• _EXERCISE DETAILS_: Reprint the listing. Every line must match the original exactly.

• _INFORMATION SUPPLIED_:
· · · ·

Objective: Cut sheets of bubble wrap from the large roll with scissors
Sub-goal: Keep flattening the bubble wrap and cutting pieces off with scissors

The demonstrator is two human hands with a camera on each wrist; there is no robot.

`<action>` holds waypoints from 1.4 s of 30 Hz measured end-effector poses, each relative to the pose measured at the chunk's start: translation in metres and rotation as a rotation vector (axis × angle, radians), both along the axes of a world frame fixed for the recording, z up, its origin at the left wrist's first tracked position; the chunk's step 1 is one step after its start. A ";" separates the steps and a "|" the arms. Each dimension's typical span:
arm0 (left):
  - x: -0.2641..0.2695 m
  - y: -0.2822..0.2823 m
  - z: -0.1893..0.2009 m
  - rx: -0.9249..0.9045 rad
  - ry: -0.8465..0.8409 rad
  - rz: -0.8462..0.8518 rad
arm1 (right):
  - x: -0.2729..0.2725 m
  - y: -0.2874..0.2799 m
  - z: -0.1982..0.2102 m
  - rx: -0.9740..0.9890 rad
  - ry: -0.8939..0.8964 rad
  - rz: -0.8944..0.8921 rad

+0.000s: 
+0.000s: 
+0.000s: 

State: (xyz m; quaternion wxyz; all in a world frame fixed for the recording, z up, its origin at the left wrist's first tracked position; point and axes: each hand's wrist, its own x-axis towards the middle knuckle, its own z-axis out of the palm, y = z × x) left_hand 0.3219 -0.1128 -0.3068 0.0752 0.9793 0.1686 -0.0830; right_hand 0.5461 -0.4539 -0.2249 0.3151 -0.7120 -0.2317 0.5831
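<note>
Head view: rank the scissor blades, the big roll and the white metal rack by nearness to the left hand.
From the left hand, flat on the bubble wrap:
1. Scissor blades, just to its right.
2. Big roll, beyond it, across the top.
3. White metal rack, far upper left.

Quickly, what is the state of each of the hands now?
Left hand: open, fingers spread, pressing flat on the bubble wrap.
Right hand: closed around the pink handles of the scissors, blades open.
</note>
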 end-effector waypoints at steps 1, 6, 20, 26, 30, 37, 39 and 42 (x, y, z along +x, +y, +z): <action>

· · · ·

• _SOLVED EXERCISE_:
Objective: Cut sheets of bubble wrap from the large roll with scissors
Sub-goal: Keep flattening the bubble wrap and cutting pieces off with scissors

The demonstrator is two human hands with a camera on each wrist; there is no robot.

`<action>` holds waypoints from 1.4 s of 30 Hz measured end-effector poses, each relative to the pose measured at the chunk's start: translation in metres and rotation as a rotation vector (axis × angle, radians), both along the axes of a world frame fixed for the recording, z up, its origin at the left wrist's first tracked position; the chunk's step 1 is one step after its start. A ";" separates the steps and a "|" the arms. Each dimension's typical span:
arm0 (left):
  - x: -0.2641..0.2695 m
  - y: -0.2822..0.2823 m
  - z: -0.1893..0.2009 m
  - rx: -0.9249..0.9045 rad
  - ry: -0.8465..0.8409 rad
  - rz: -0.8462..0.8518 rad
arm1 (right):
  - x: -0.2729..0.2725 m
  - y: -0.2874..0.2799 m
  - z: -0.1982..0.2102 m
  - rx: -0.9740..0.9890 rad
  - ry: -0.8939..0.8964 rad
  - rz: -0.8944..0.8921 rad

+0.000s: 
+0.000s: 
+0.000s: 

State: (xyz m; quaternion wxyz; all in a world frame fixed for the recording, z up, its origin at the left wrist's first tracked position; point and axes: each hand's wrist, its own x-axis towards the middle knuckle, its own z-axis out of the palm, y = z × x) left_hand 0.3219 -0.1128 -0.3068 0.0752 0.9793 0.1686 -0.0830; right_hand 0.5461 -0.4539 -0.2249 0.3151 -0.7120 -0.2317 0.5831
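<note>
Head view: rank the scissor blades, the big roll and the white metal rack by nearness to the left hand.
From the left hand, flat on the bubble wrap:
1. Scissor blades, just to its right.
2. Big roll, beyond it, across the top.
3. White metal rack, far upper left.

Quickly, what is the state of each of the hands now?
Left hand: open, fingers spread, pressing flat on the bubble wrap.
Right hand: closed around the pink handles of the scissors, blades open.
</note>
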 end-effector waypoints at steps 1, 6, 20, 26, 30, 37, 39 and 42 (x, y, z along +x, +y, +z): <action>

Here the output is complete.